--- Exercise details ---
Go through the material and return every line that contains the string "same".

+ + + +

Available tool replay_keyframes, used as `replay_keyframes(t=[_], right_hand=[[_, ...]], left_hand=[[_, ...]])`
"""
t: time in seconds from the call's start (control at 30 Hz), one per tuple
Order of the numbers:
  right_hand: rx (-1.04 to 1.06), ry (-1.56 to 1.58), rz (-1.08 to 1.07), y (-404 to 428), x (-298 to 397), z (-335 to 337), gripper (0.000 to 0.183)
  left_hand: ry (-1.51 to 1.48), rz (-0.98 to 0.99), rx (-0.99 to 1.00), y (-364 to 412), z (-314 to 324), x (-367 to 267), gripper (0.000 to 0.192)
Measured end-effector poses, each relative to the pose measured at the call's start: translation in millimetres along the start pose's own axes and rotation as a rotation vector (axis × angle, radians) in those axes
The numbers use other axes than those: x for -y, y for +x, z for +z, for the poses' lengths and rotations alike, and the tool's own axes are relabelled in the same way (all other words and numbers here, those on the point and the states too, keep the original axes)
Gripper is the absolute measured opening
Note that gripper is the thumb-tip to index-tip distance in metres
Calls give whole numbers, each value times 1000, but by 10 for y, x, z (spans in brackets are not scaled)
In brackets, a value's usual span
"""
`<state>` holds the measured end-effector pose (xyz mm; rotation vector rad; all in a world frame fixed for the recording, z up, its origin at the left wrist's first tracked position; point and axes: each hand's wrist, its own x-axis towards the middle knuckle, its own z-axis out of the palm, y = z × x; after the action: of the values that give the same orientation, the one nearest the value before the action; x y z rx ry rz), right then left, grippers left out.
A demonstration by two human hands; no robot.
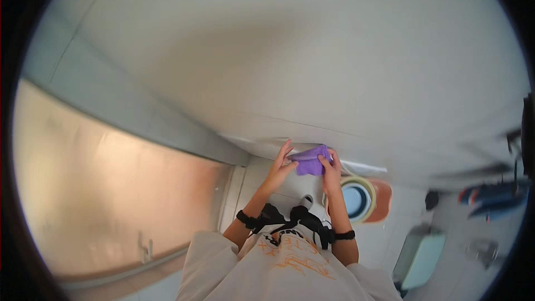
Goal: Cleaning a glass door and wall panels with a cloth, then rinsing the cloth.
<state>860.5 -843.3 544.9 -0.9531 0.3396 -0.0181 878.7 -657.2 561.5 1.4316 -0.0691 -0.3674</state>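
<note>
A purple cloth (311,161), folded over, is held up between my two hands in front of a pale wall. My right hand (331,169) grips its right side, with the thumb pressed on the front and the fingers behind. At the cloth's left edge is my left hand (281,167), its thumb touching the lower left corner and its other fingers spread upward. Whether those fingers also hold the cloth is hard to tell.
Nested basins (380,200) stand on the tiled floor by the wall, right of my forearm. A frosted glass door (125,184) is at left. Farther right are a pale green-topped bin (427,259), a metal fixture (482,251) and hanging dark blue items (493,196).
</note>
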Motion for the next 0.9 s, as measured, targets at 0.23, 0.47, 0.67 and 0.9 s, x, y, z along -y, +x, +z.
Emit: replay_keyframes(t=[0.23, 0.47, 0.67, 0.9], right_hand=[[433, -69, 76, -183, -257, 1655, 28], [497, -170, -323, -671, -538, 3499, 46], [349, -277, -838, -513, -440, 5140, 41], [77, -373, -866, -117, -1130, 5315, 32]], left_hand=[[247, 233, -200, -996, -1000, -829, 54], [606, 385, -699, -1424, -1947, -1666, 47], [473, 676, -811, -1392, -2740, -2341, 56], [752, 862, -854, -1508, -3232, -2546, 40]])
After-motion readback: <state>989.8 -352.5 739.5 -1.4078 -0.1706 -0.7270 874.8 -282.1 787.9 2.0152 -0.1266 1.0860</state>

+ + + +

--- Task solution ---
The numbers use other axes than those: x for -y, y for +x, z for +z, for the poses' lengths and rotations alike, and the tool's own axes are relabelled in the same way (all other words and numbers here, those on the point and the states too, keep the original axes)
`<state>` holds the measured end-effector pose (xyz mm; rotation vector rad; all in a world frame fixed for the recording, z up, its origin at the left wrist's first tracked position; point and axes: each hand's wrist, its own x-axis towards the middle knuckle, its own z-axis out of the palm, y = z × x; after the action: of the values that give the same orientation, the one nearest the value before the action; x y z rx ry rz), right then left, grippers left out.

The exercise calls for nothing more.